La prima edizione del Commento è di cinquant’anni fa; trent’anni fa, nel 1991, è ripubblicato “senza che sia stata apportata alcuna variazione al testo”. Sergio Quinzio muore nel 1996. Il brano non va letto con spirito settario, da fanatici di ogni parte – pro vax, no vax, scientisti, retrivi reazionari, millenaristi, transumanisti –, appropriato all’epoca, adatto al governo che, indiscutibilmente, si fa guidare da consiglieri/scienziati (l’equivalente del governo dei filosofi, dei poeti, dei calciatori) senza comprendere l’entità della parola ‘scienza’. Il fanatismo fa i favori di chi pastura il caos dando ordini, concludendo un cosmo. Bisognerebbe, invece, meditare queste parole nel proprio chiostro, soli, perché la guarigione è cosa così importante da non poterla delegare ai decreti, legare al tempo, alle statistiche, alle tabelle dei centri sanitari, nelle sale d’aspetto dei medici di base. La malattia, per lo più, rivela un ragionamento sulla vita.
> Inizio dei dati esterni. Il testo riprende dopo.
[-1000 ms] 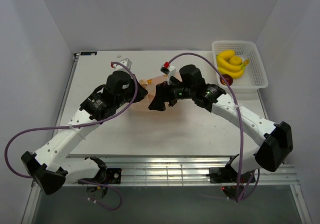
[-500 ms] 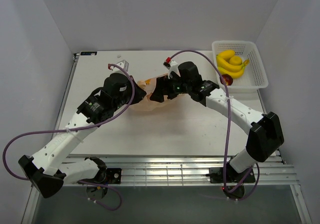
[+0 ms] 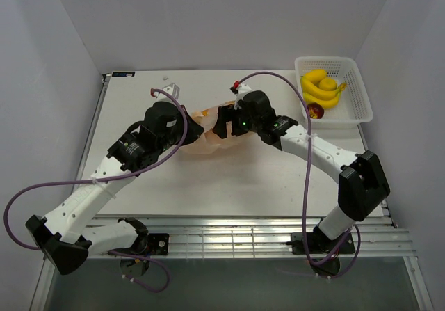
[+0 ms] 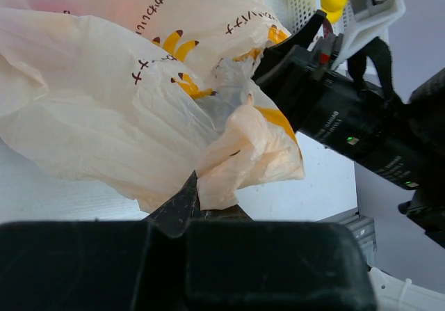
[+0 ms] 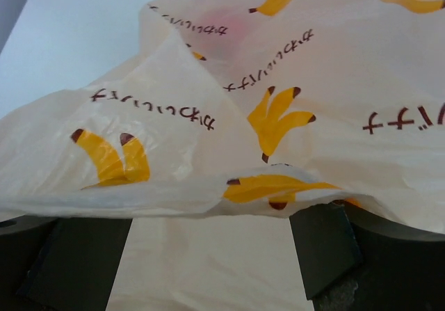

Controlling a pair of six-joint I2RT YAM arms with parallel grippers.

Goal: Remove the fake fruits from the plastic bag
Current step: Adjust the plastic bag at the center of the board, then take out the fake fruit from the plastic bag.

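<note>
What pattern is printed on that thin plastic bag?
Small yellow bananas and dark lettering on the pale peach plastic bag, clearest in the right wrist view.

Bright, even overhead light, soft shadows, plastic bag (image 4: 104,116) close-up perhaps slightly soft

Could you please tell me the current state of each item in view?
Translucent peach plastic bag printed with bananas: crumpled, one fold pinched.
Left gripper: shut on the plastic bag.
Right gripper: open, fingers spread at the bag.
White lattice basket: upright, holding a yellow banana bunch.
</note>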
Se cambiamo abito culturale, le cose non mutano di molto. Così scrive Plotino nelle Enneadi: “Il saggio opporrà ai dolori quella potenza già acquisita e non sentirà accresciuta la sua felicità dai piaceri, dalla saluta e dall’assenza di sofferenze, né diminuita o distrutta dai loro contrari. Difatti, se quelli non gli hanno aggiunto nulla, come potranno questi contrari privarlo di qualsiasi cosa?”. Cosa dice Plotino? Nulla di più dell’antico motto greco, secondo cui il dolore porta sapere, l’unica forma di sapere è il dolore. Neanche questo. Plotino, infatti, ci porta al di là del bene e del male, ma non in una cauta e quieta accettazione del mondo. Plotino “aspirava al miracolo”, scrive Lev Šestov in un saggio dal titolo Discorsi esasperati, ci porta nell’“assolutamente inatteso”, nell’“imprevedibile”, oltre le evidenze della ragione – quelle per cui non può essere che così, lo dice la scienza, lo dichiarano i numeri. “Esigeva dagli uomini che rinunciassero a ciò che era loro più caro e non cessava di dire che quello che ad essi era più caro poteva essere loro tolto… non si debbono scambiare i doni degli dèi con quelli degli uomini”. Per Plotino non esiste la norma del numero, ma la chiamata, singolare – “Gli dèi, benché molti uomini siano presenti, si manifestano talvolta a uno solo, poiché soltanto questi sa guardare” – e a singoli, a unici, il filosofo preda dell’estasi si rivolge. Ma è così, è il miracolo a terrorizzarci, la disparità: eppure, “Plotino temeva più di ogni altra cosa la tranquillità e la sicurezza”. Si vive da inquieti.